ItayTheDar · ItayTheDar · commit 214eee3d700c · 2025-06-08T09:57:51.000+03:00
diff --git a/docs/guards.md b/docs/guards.md
@@ -1,6 +1,6 @@
 # Guards and Authentication
 
-PyNest now supports route guards similar to NestJS. Guards are classes that implement custom authorization logic. Use the `UseGuards` decorator to attach one or more guards to a controller or to specific routes.
+PyNest now supports route guards similar to NestJS. Guards are classes that implement custom authorization logic. Use the `UseGuards` decorator to attach one or more guards to a controller or to specific routes.  If a guard defines a FastAPI security scheme via the ``security_scheme`` attribute, the generated OpenAPI schema will mark the route as protected and the interactive docs will allow entering credentials.
 
 ```python
 from fastapi import Request
@@ -23,26 +23,31 @@ When the guard returns `False`, a `403 Forbidden` response is sent automatically
 
 ## JWT Authentication Example
 
-You can use third-party libraries like `pyjwt` to validate tokens inside a guard.
+You can use third-party libraries like `pyjwt` together with FastAPI's security utilities.
 
 ```python
 import jwt
 from fastapi import Request
+from fastapi.security import HTTPBearer, HTTPAuthorizationCredentials
 from nest.core import BaseGuard
 
 class JWTGuard(BaseGuard):
-    def can_activate(self, request: Request) -> bool:
-        auth = request.headers.get("Authorization", "")
-        token = auth.replace("Bearer ", "")
+    security_scheme = HTTPBearer()
+
+    def can_activate(
+        self, request: Request, credentials: HTTPAuthorizationCredentials
+    ) -> bool:
         try:
-            payload = jwt.decode(token, "your-secret", algorithms=["HS256"])
+            payload = jwt.decode(
+                credentials.credentials, "your-secret", algorithms=["HS256"]
+            )
         except jwt.PyJWTError:
             return False
         request.state.user = payload.get("sub")
         return True
 ```
 
-Attach the guard with `@UseGuards(JWTGuard)` on controllers or routes to secure them.

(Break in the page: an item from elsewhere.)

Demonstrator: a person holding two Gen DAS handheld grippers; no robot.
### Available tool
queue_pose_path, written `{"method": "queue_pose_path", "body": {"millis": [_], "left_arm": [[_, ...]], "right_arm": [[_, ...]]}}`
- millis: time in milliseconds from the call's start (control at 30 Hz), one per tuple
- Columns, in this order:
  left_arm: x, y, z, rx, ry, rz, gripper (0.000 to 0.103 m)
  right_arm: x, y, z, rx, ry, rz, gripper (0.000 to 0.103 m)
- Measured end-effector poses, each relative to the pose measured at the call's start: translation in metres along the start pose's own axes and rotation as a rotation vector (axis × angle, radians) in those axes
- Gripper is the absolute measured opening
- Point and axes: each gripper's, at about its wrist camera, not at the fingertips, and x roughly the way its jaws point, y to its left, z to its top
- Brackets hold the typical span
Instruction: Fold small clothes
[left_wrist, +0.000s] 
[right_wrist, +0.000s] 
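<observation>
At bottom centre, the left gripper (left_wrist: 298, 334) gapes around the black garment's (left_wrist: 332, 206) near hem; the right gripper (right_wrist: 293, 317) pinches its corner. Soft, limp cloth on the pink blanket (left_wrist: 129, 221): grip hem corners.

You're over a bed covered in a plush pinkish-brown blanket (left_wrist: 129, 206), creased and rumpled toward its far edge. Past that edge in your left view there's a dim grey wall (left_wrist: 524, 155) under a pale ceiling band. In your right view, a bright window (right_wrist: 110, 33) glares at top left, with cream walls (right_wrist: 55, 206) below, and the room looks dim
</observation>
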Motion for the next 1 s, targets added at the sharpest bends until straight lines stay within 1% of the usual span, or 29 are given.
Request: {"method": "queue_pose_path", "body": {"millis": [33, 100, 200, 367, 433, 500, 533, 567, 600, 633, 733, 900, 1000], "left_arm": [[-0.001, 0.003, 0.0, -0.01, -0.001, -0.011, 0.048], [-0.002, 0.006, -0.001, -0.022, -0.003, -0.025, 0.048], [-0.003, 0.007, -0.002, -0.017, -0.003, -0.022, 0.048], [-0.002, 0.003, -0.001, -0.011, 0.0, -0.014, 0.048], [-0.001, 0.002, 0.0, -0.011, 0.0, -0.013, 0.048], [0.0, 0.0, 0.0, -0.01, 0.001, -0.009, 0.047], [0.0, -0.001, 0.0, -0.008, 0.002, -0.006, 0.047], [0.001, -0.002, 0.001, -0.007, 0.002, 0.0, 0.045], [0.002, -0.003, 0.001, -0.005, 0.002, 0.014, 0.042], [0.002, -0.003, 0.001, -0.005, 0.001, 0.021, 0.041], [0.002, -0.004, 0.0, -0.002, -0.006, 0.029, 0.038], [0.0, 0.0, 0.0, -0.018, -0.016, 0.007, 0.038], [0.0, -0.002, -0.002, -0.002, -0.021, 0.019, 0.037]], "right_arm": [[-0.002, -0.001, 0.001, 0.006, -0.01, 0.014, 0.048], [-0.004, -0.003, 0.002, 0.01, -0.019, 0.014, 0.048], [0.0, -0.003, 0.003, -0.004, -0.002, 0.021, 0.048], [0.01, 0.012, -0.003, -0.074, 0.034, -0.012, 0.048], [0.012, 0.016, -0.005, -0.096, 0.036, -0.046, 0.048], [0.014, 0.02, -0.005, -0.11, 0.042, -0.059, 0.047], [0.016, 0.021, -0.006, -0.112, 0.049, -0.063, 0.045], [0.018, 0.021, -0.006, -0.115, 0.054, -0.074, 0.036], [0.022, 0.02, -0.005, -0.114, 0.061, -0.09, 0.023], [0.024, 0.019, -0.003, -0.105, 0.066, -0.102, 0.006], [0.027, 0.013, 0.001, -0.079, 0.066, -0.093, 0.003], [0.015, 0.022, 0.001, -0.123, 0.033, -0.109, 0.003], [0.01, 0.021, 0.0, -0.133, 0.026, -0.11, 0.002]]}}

+Attach the guard with `@UseGuards(JWTGuard)` on controllers or routes to secure them. Because ``JWTGuard`` specifies a ``security_scheme`` the route will display a lock icon in the docs and allow entering a token.
 
 ## Controller vs. Route Guards
 
@@ -102,3 +107,10 @@ class AsyncGuard(BaseGuard):
 
 PyNest awaits the result automatically.
 
+## OpenAPI Integration
+
+When a guard sets the ``security_scheme`` attribute, the generated OpenAPI schema
+includes the corresponding security requirement. The docs page will show a lock
+icon next to the route and present an input box for the token or credentials.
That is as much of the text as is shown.